Мойры | страница 27



Как думаете, там что-нибудь есть? Ждет ли нас там что-то другое, ну там небеса или ад? Как думаете, когда буду умирать, я почувствую, что отлетаю, что опять лечу куда-то ввысь? Кое-кто уверяет, что такое чувство обязательно возникнет, и я бы хотела еще раз полетать, как тогда. Самолеты, которыми управлял Хенрик, нисколько не походили на большие пассажирские, в них ты садился чуть ли не снаружи и наслаждался, переживал ту радость, когда возносишься над городом, над лесом, над полями, над этой повседневностью, оставшейся там, внизу. Теперь я уже старая, и если кто-нибудь захотел бы взять меня в такой полет, сердце у меня точно бы не выдержало.

Дома я храню старый альбом; знай я, что встречу сегодня вас, непременно прихватила бы его с собой. Жаль. Давно уж я его не открывала, не доставала из нижнего ящика комода. Если бы я разглядывала те снимки каждый день, то жила бы только воспоминаниями и точно умом тронулась, как мадам Греффер, либо этот альбом надоел бы мне до чертиков и не осталось бы у меня никаких радостей.

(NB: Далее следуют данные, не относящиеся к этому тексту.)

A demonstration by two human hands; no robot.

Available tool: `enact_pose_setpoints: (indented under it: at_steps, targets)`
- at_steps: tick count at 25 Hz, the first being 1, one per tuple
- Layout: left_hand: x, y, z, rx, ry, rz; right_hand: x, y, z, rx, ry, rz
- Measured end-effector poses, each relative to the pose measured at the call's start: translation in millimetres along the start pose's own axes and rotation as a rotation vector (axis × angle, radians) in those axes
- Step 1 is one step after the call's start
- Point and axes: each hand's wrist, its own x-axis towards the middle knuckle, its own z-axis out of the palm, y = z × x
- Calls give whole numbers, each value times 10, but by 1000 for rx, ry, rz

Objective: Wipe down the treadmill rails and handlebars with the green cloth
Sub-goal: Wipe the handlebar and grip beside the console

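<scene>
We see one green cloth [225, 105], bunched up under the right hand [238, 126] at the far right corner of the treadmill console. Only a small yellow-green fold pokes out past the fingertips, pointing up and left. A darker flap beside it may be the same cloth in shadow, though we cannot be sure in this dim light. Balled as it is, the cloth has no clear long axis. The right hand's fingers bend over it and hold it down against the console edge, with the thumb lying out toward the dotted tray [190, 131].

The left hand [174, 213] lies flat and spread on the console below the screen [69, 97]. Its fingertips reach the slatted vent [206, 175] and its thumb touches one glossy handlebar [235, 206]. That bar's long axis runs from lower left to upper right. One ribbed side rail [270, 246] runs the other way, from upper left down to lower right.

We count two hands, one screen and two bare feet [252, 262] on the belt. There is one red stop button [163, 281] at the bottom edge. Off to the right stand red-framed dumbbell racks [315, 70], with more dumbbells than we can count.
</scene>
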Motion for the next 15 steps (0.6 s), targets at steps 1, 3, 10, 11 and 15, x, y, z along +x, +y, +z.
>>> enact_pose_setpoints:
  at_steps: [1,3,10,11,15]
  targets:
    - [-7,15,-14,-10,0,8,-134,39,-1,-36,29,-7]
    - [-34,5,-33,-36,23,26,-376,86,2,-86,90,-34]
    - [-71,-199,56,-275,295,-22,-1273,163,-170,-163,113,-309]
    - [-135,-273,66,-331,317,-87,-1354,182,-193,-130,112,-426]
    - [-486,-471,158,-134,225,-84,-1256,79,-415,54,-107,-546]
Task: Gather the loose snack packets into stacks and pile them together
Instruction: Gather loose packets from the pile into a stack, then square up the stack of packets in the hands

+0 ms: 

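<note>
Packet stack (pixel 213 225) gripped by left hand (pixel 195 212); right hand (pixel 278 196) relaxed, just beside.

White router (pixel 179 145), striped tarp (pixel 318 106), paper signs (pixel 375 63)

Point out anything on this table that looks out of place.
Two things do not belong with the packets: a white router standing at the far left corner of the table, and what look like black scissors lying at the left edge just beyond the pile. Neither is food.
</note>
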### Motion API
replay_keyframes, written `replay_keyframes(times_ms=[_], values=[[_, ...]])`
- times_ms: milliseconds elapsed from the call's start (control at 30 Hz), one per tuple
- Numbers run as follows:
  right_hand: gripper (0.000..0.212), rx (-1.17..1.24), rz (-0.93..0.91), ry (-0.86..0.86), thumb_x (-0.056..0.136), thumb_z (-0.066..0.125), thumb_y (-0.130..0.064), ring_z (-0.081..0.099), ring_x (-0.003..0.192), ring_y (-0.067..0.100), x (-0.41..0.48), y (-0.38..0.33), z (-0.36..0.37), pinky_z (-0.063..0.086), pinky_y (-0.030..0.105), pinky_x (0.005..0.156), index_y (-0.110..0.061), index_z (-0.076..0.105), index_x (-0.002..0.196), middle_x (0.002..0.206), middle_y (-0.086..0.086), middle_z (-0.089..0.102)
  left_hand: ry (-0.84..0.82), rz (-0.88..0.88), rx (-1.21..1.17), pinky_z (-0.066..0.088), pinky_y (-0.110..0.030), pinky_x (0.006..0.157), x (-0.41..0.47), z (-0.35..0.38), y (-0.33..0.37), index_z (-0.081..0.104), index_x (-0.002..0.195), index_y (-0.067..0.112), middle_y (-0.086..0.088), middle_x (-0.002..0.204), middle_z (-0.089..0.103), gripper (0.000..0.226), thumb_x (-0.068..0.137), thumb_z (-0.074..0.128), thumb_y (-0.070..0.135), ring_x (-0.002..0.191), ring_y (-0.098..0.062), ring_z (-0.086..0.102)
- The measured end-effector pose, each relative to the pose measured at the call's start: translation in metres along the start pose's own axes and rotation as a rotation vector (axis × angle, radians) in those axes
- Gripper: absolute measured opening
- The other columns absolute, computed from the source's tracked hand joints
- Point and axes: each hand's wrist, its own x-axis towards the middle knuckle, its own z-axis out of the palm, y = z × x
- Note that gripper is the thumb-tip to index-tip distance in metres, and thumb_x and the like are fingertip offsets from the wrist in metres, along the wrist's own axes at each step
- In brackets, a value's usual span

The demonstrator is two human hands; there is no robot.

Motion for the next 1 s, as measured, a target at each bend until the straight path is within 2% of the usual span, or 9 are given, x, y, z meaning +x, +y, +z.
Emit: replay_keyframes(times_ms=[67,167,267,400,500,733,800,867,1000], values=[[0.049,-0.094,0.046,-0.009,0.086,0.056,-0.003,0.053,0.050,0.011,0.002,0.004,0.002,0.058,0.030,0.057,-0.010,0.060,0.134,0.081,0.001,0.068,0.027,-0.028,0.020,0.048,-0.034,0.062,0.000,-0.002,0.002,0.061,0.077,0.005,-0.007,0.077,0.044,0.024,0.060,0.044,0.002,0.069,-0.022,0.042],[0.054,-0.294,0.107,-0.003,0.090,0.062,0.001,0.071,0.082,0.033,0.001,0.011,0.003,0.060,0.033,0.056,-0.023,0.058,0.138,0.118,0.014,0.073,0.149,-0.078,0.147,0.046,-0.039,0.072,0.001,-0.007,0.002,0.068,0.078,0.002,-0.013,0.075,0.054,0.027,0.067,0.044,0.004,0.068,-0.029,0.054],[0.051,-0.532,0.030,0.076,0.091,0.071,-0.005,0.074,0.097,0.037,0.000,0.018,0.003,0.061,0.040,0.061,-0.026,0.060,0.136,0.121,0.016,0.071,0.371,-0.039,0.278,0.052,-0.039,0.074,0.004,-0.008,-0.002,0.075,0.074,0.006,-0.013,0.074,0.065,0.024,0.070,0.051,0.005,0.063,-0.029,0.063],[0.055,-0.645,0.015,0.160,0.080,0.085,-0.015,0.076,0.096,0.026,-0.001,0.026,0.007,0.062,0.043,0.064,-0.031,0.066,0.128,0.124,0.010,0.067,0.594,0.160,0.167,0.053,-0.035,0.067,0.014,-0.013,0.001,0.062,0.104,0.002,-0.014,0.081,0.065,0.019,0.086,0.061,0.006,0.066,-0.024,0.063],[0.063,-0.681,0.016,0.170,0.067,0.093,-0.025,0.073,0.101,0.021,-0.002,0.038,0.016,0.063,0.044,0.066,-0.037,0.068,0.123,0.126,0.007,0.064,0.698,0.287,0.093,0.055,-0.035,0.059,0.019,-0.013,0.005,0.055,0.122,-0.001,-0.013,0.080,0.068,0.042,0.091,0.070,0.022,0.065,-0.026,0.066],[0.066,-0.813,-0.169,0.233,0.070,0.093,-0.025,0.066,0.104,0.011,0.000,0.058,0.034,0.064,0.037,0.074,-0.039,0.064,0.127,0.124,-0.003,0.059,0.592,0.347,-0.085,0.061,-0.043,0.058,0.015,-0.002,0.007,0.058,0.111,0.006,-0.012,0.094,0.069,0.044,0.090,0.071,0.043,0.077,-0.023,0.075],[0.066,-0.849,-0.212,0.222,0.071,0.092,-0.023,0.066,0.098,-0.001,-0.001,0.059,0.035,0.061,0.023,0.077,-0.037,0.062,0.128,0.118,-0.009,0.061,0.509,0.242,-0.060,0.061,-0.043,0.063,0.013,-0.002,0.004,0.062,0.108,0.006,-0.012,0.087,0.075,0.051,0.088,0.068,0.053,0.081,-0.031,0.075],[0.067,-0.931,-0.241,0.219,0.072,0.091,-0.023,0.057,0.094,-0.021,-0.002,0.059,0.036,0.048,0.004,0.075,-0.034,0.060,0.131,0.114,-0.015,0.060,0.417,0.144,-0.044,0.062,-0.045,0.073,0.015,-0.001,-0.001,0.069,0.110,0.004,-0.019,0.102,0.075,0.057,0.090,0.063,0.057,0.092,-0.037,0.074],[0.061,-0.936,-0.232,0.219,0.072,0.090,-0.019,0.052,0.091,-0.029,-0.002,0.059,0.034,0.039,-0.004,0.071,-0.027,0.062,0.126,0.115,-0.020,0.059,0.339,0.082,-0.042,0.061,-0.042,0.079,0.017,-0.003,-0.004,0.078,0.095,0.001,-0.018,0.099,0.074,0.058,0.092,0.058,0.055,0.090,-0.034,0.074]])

Вынимаю я его лишь изредка, и всегда в какой-нибудь особенный день, страницы переворачиваю медленно и над каждым снимком задерживаюсь на несколько минут, припоминаю все, что тогда происходило, что и кто тогда делал, и такой вечер для меня — будто самый великий праздник, как для католика Сочельник перед Рождеством Христовым. У евреев много разных праздников, но Рождества Господня нет, и они об этом наверняка жалеют, потому что это такой прекрасный день, хотя для некоторых он — лишь безумная гонка по магазинам и фальшивая глазурь, от которой все становится клейким. Пусть так, но это все равно необычная пора, словно все люди, добрые и злые, договорились, что в эти два-три дня они будут хорошими, исполненными благодати, смирения и радости. В эти дни люди находят в себе смелость протянуть руку какому-нибудь человеку, на которого в иное время они и не взглянули бы, и сдается мне, что даже самые плохие делают это от всего сердца, ведь каждый человек хотя бы иногда хочет быть хорошим, но некоторые окружают себя этакой ледяной стеной и стесняются посочувствовать другому, пожалеть, подать милостыню, они предпочитают замкнуться в себе, ворчать и высокомерничать, и в Рождество Господне, празднуя вместе со всеми, соблюдая все традиции, они продолжают брюзжать, а порою вполголоса злословят, но в глубине души радуются тому, что раз в году им предоставляется повод хоть чуть-чуть вылезти из-за своей стены, из своей черствости.